When her father saw that she was more interested in poetry than mathematics or science, he
decided to encourage her. With his support, she wrote the play “Maher Muneer” in the Persian
language. Dr.Chattopadhyaya distributed some copies among his friends and sent one copy
to the Nawab of Hyderabad. Reading a beautiful play written by a young girl, the Nizam was
very impressed. The college gave her a scholarship to study abroad.
At the age of 16, she got admitted to King’s College of England. There she met Dr. Govind
Naidu from Southern India. After finishing her studies at the age of 19, she got married to him
during the time when inter-caste marriages were not allowed. Her father was a progressive
thinking person and he did not care what others said. Her marriage was a very happy one.

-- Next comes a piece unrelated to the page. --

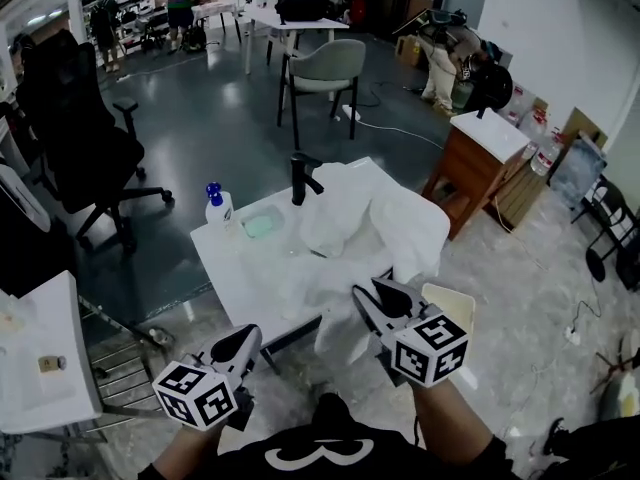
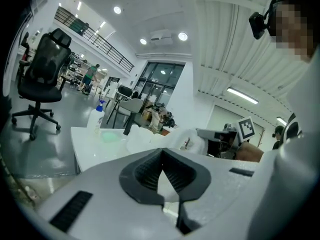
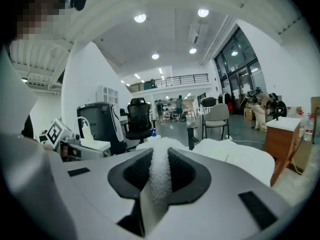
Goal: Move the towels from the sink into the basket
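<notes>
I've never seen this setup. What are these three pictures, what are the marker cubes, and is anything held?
A person holds a two-jaw gripper in each hand; the marker cubes belong to them. The head view looks down from the person's head; the other two cameras ride on the grippers, looking along their jaws. Ahead stands a white sink counter with a black faucet, a soap bottle and heaped white towels. The right gripper has its jaws closed on a towel; the left gripper is shut and empty.
</notes>
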A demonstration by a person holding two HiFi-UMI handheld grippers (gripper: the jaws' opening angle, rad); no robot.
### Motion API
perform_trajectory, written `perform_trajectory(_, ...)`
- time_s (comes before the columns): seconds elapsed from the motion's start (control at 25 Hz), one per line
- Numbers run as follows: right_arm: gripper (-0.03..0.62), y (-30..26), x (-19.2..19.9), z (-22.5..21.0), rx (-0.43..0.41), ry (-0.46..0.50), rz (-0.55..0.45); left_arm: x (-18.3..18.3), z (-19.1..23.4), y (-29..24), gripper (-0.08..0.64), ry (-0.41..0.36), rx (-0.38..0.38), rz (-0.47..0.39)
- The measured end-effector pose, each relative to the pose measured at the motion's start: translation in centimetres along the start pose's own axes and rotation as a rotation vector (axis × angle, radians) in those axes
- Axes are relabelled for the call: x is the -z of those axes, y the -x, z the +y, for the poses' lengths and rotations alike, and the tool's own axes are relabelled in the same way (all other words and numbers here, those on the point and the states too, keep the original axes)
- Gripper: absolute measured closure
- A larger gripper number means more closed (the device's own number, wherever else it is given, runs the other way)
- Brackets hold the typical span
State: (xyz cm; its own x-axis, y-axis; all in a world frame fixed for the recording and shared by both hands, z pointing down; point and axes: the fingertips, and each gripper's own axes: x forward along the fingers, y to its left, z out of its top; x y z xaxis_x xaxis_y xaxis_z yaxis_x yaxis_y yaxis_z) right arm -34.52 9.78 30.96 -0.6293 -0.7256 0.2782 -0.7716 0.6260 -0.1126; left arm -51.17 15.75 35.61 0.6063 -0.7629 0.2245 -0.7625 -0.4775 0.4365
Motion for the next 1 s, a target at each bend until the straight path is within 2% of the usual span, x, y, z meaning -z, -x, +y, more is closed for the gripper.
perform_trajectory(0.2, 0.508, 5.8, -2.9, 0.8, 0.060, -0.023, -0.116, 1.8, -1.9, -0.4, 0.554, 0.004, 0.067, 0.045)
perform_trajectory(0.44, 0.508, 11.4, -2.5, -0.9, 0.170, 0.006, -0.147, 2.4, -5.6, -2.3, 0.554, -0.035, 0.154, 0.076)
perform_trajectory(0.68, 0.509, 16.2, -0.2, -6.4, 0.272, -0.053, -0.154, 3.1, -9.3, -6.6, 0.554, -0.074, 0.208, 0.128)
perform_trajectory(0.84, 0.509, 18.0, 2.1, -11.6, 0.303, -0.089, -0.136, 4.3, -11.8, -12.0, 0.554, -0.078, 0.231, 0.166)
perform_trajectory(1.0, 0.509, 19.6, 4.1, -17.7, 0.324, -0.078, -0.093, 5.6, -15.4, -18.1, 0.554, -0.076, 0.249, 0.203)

Sarojini was brought up in the liberal intellectual and imaginative milieu of her father’s home
at Hyderabad steeped in both Hindu and Muslim cultural traditions. Her vast reading in
English Literature prompted the early fluttering of the Nightingale, Hindu mythology and
Urdu and Persian folklore.
Sarojini wrote her first published poem The Song of a Dream as a college girl at Cambridge.
Subsequently, she published a series of poems exhibiting a mixture of romanticism and idealism
in the manner of Keats and Tennyson.
The early poems show a strain of melancholy born out of loneliness, a combination of fantasy
and delight and an unbelievable command over words, phrases, rhythm and rhyme–traits
which would be developed to perfection in her later poems.
The English critics, Edmund Gosse and Arthur Symons, were struck by the charm of Sarojini’s
poems. They noted her passionate delight in the beauty of the sounds and words.
However, they advised her not to be skylarks and nightingales. She was told to stir the soul
of the East to reveal the heart of India to the westerners.
Edmund Gosse asked her to set her poems firmly among the mountains, the gardens, the
temples, to introduce to us the vivid population of her own and unfamiliar province, in other
words, to be a genuine Indian poet of the Deccan, not a clever machine-made imitator of
English classics.
After her return to India, Sarojini decided to confine herself to Indian themes. The next twenty
years of her life was dedicated to writing poetry, fulfilling an ardent mission of introducing
the exotic oriental world of beauty and mystery to the English speaking world.
Though several of her themes are light and ephemeral, Sarojini’s poetry is intensely Indian.
She has poetised the sights and sounds, situations and experiences familiar to us.